By mid-October our portable garden – with pots spread out to allow leaves to soak up sun and water – had outgrown the fifteen-foot-by-forty-foot transplant bed and was spilling out into the walkways beyond.  We went to our neighbors and asked if they could take in the overflow.  When they agreed the potting continued. 

In the meantime, Betty created a dual tracking system for the plants.  Each pot bears a small wooden stick on which is written the name of the plant.  It also gets a second stick with nothing but a number on it.  In Betty’s computer is a growing list of what numbers correspond to which cultivars of plants.

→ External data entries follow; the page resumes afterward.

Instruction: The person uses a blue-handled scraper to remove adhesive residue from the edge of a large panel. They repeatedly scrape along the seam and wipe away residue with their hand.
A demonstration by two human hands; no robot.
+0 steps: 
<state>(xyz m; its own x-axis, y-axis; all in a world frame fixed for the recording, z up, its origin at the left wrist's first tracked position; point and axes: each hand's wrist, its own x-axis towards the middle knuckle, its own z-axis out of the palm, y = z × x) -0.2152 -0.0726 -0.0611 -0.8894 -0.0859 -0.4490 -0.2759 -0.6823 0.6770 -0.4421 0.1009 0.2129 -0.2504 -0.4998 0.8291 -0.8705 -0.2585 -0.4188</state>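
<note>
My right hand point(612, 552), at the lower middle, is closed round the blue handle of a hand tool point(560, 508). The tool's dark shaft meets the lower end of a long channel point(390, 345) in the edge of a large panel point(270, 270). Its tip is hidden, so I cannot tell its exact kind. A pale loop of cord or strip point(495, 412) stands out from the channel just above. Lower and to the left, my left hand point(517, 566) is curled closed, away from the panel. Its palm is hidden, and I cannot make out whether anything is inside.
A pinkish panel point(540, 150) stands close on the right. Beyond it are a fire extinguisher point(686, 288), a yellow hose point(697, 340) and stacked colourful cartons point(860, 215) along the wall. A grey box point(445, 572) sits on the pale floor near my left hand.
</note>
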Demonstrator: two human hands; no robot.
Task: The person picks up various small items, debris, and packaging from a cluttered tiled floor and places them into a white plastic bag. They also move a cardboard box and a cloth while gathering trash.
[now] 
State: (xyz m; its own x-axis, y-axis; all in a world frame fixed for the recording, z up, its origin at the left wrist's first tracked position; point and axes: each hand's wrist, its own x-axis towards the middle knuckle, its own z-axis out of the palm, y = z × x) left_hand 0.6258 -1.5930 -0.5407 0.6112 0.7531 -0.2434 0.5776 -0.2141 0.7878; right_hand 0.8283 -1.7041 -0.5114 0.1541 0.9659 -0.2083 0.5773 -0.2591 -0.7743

The overflowing trench for the plants
that will be a small part of the
new garden.
In late November we began transporting our plants to their new home.  A Bobcat was being used to fill the trench created to bring in our water and sewer.  I cajoled its driver into carving out an eighteen-inch-deep hole ten feet wide and thirty feet long.  Four truckloads of plants later – and even pushing round pots so tightly they became squares – I had to hand-dig a second plant repository.

Next came the loads of leaf mold and pine needles.  This is to provide additional insulation against the winter wind and temperatures.  Then came soil to fill in any holes between pots.  Then more leaves. 

You should keep in mind that, while we’re lavishing this attention on our plants, we have not yet chosen colors for rooms in the actual house.

With the ground now beginning to freeze, the garden work at our current home is done.  We realize we are doing its next owners a huge favor:  for at least a year, there will be little need to do anything beyond routine garden maintenance.  Perennials will have room to stretch out their roots.  Shrubs will find less competition for light and nutrients.

For the past two months, the soil
around our new home has been
contacted into lifelessness.
Conversely, the work at our new home is just beginning.  All those plants now in their protective trenches need to find permanent homes come March or April.  The top two feet of our homesite’s soil has been compacted into an oxygen-free brick by a succession of cranes, trucks and bulldozers.  It will need to be coaxed back into life through aeration and augmentation. 

And, of course, the contents of those trenches are just a small fraction of what will be needed to fill a new garden.  Come the spring of 2015, the real work begins.